◆ **Exercise prompt**:
Search the entries for the word "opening" and copy each line that has it.

Data excerpts:

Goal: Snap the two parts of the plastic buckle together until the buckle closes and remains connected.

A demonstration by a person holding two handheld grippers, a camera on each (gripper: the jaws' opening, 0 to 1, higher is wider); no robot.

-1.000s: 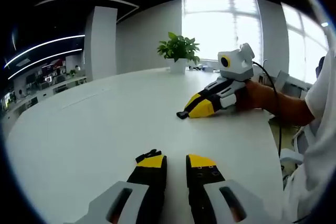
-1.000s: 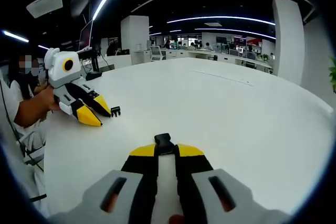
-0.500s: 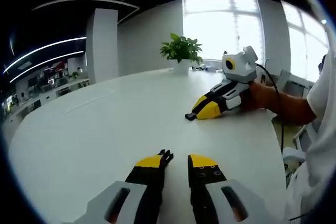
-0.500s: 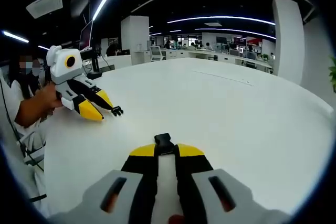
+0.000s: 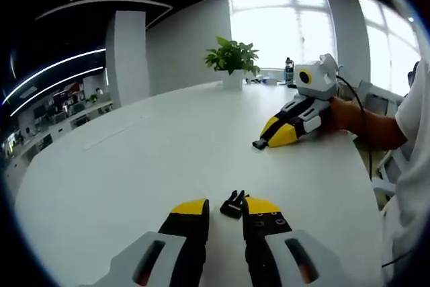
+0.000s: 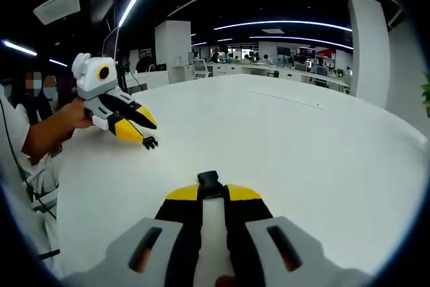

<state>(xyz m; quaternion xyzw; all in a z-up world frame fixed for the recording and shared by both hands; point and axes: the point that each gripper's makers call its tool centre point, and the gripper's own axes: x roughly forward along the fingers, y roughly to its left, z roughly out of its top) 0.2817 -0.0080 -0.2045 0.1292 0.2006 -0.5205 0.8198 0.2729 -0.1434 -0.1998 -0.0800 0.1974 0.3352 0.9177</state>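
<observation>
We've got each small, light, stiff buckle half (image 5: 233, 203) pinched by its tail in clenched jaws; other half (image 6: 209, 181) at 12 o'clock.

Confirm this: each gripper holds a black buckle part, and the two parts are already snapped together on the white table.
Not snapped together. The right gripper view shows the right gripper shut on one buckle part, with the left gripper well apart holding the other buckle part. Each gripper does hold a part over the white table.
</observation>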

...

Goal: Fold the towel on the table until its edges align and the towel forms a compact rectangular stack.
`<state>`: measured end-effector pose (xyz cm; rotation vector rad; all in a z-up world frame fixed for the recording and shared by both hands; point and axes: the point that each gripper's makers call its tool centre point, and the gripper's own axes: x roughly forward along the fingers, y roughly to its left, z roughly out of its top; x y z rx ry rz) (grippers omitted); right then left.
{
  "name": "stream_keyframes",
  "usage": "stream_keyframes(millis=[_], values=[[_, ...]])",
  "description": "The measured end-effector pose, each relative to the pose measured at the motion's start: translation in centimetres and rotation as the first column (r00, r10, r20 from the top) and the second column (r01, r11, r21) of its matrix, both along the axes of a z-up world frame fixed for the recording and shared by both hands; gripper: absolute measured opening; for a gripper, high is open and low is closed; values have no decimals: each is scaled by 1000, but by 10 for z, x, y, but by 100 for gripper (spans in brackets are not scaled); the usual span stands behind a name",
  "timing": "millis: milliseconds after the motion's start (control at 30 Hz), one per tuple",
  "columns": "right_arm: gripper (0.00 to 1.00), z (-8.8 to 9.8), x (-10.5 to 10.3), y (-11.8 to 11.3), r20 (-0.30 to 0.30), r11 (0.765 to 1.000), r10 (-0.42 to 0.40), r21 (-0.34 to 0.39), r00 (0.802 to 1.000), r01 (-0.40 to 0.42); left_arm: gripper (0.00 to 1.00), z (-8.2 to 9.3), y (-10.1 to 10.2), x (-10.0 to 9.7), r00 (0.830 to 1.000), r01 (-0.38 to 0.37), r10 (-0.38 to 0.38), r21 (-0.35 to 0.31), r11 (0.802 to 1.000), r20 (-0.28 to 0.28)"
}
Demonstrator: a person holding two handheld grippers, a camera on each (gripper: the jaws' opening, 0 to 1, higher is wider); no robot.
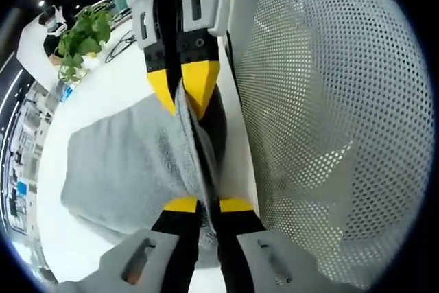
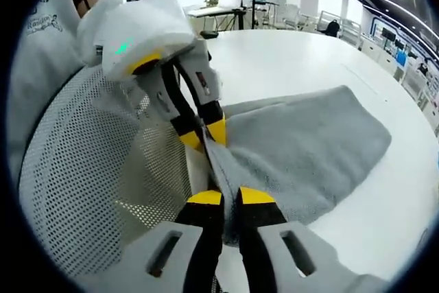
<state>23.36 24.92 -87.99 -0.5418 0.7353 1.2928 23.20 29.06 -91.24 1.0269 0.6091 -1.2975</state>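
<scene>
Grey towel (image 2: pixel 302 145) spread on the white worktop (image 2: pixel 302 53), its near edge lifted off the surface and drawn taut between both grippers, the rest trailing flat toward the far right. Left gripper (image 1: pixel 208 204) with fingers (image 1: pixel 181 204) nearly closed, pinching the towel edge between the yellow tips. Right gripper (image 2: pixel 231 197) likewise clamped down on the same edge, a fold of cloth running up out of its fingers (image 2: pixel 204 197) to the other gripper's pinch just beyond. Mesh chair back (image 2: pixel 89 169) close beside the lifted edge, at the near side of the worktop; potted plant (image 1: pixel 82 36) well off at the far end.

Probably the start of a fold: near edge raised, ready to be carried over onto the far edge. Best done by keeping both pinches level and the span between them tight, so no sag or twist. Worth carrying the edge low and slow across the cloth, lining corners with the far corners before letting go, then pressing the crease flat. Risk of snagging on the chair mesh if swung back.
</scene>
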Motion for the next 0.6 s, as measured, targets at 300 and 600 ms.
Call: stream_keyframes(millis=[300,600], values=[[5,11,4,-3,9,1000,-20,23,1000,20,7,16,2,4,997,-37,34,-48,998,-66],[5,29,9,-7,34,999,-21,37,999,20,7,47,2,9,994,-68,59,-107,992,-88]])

◆ **The answer**:
A demonstration by a person holding two handheld grippers, a camera on each (gripper: the jaws' opening, 0 to 1, higher is wider); no robot.
  "description": "The measured end-effector pose, each relative to the pose measured at the motion's start: translation in centimetres and rotation as the first column (r00, r10, r20 from the top) and the second column (r01, r11, r21) of its matrix, both along the axes of a z-up world frame fixed for the recording and shared by both hands; gripper: absolute measured opening; for a gripper, high is open and low is closed; values have no decimals: each is scaled by 1000, but by 10 for z, x, y, but by 100 for gripper (spans in brackets are not scaled); the usual span stands behind a name",
Demonstrator: a person holding two handheld grippers, a camera on each (gripper: the jaws' opening, 0 to 1, higher is wider); no robot.

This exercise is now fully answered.